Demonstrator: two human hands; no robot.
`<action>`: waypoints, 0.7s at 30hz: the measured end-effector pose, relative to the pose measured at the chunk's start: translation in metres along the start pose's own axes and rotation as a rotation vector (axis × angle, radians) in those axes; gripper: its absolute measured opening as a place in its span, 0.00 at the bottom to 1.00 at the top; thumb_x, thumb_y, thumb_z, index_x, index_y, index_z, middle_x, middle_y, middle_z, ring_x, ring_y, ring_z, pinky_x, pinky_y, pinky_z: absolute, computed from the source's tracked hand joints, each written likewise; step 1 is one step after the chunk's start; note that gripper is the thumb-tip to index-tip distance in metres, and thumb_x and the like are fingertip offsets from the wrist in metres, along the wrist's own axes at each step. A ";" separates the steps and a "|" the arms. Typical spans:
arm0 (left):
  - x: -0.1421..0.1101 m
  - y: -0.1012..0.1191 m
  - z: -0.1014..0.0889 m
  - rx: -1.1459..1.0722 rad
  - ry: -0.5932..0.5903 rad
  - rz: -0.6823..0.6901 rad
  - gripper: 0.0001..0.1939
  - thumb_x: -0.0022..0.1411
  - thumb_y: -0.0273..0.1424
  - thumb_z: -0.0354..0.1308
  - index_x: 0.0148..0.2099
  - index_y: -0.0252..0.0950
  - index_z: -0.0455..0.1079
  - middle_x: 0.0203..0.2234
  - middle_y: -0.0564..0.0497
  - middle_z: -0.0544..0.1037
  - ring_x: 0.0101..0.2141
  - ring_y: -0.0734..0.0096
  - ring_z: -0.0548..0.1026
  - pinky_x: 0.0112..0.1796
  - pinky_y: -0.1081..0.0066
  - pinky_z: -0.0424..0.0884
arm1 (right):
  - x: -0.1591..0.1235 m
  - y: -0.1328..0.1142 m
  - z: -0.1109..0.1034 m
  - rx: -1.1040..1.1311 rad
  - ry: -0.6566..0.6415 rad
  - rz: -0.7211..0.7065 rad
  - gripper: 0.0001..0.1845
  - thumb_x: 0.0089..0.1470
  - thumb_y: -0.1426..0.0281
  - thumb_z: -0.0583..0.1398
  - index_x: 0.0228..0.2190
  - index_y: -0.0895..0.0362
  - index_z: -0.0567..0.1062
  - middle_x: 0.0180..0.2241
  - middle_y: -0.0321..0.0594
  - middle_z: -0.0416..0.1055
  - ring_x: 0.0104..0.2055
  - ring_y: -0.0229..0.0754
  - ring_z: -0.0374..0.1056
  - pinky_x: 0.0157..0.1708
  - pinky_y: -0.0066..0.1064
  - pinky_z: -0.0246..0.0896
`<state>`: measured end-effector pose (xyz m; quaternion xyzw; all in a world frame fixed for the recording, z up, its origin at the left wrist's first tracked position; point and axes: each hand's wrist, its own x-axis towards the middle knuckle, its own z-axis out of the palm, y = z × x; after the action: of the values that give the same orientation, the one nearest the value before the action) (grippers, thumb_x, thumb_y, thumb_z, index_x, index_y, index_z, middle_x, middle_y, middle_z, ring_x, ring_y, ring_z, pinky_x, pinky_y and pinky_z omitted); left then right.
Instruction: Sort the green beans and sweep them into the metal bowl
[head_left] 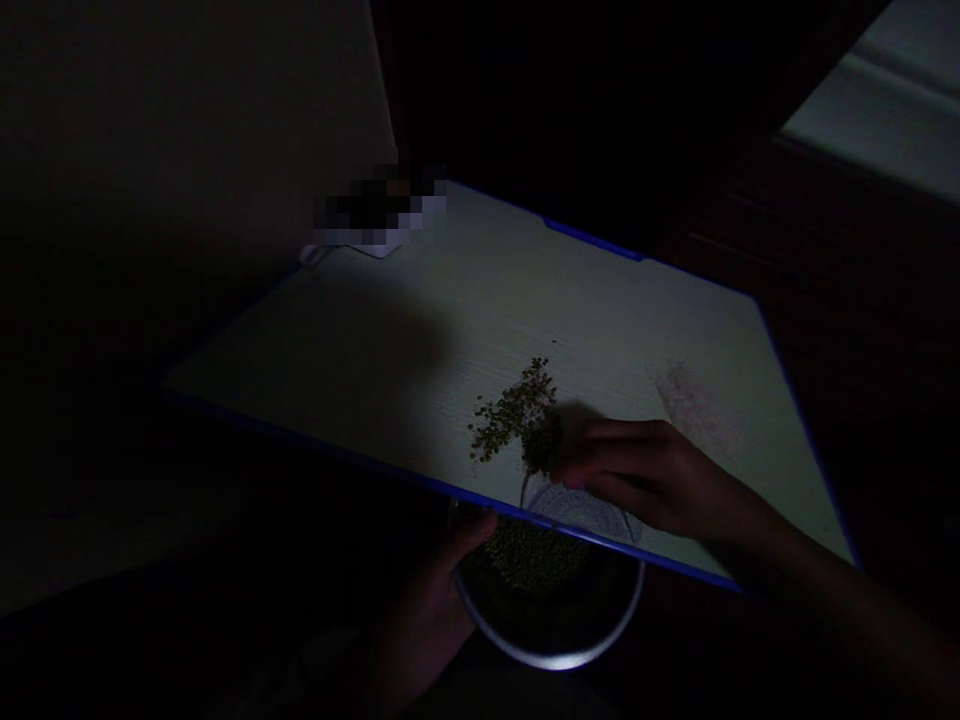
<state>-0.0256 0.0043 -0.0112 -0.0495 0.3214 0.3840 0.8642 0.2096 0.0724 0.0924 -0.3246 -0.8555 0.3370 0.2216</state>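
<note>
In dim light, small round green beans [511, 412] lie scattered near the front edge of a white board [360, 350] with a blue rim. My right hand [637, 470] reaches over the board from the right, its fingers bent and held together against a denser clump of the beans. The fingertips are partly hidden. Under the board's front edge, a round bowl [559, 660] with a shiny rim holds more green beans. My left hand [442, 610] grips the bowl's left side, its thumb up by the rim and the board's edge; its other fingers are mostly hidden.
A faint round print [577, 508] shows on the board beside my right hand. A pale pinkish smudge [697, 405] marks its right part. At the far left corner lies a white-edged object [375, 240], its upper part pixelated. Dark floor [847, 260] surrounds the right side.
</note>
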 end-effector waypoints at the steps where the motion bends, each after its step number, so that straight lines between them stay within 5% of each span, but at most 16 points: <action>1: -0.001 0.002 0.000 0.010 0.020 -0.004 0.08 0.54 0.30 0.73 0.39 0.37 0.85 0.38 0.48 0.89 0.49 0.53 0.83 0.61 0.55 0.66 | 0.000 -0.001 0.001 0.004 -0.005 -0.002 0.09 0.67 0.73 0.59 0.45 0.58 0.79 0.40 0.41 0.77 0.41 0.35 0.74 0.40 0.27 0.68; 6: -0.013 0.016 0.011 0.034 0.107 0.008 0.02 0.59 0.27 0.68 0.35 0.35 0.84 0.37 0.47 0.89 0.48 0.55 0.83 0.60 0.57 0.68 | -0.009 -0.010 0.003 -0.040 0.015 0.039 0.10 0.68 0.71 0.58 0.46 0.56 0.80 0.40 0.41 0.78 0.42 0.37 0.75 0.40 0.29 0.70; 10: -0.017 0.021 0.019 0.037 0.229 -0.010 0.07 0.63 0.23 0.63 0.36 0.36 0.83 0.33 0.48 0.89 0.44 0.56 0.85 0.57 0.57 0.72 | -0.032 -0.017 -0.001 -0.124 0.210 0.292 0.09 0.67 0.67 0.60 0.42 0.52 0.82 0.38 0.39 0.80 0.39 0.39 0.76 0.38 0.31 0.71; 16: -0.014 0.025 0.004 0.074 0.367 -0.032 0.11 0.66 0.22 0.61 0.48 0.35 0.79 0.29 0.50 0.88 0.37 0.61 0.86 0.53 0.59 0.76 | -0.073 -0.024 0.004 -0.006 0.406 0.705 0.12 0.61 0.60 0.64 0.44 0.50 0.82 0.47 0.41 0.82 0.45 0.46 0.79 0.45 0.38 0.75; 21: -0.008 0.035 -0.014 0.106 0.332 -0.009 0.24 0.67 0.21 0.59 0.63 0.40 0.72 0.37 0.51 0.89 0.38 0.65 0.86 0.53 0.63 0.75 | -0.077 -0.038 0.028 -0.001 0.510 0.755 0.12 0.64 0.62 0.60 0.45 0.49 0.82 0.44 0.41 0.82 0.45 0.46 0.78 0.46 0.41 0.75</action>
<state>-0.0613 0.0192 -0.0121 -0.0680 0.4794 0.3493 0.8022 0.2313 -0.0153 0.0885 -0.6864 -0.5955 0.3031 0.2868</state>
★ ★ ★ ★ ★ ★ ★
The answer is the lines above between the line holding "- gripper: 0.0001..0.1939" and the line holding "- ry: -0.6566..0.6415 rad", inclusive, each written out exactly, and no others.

  - gripper: 0.0001..0.1939
  - thumb_x: -0.0022..0.1411
  - thumb_y: -0.0273..0.1424
  - thumb_z: -0.0354..0.1308
  - index_x: 0.0148..0.2099
  - index_y: -0.0252..0.0950
  - index_z: -0.0455..0.1079
  - middle_x: 0.0203..0.2234
  - middle_y: -0.0564..0.0497
  - middle_z: -0.0544..0.1037
  - ring_x: 0.0101..0.2141
  - ring_y: -0.0734..0.0096
  - ring_z: -0.0548..0.1026
  - pinky_x: 0.0112..0.1796
  - pinky_y: -0.1081..0.0066
  - pinky_z: -0.0424..0.0884
arm1 (right):
  - x: -0.1591..0.1235 m
  - y: -0.1328..0.1142 m
  - z: -0.1109..0.1034 m
  - rx: -1.1040..1.1311 rad
  - ry: -0.6566..0.6415 rad

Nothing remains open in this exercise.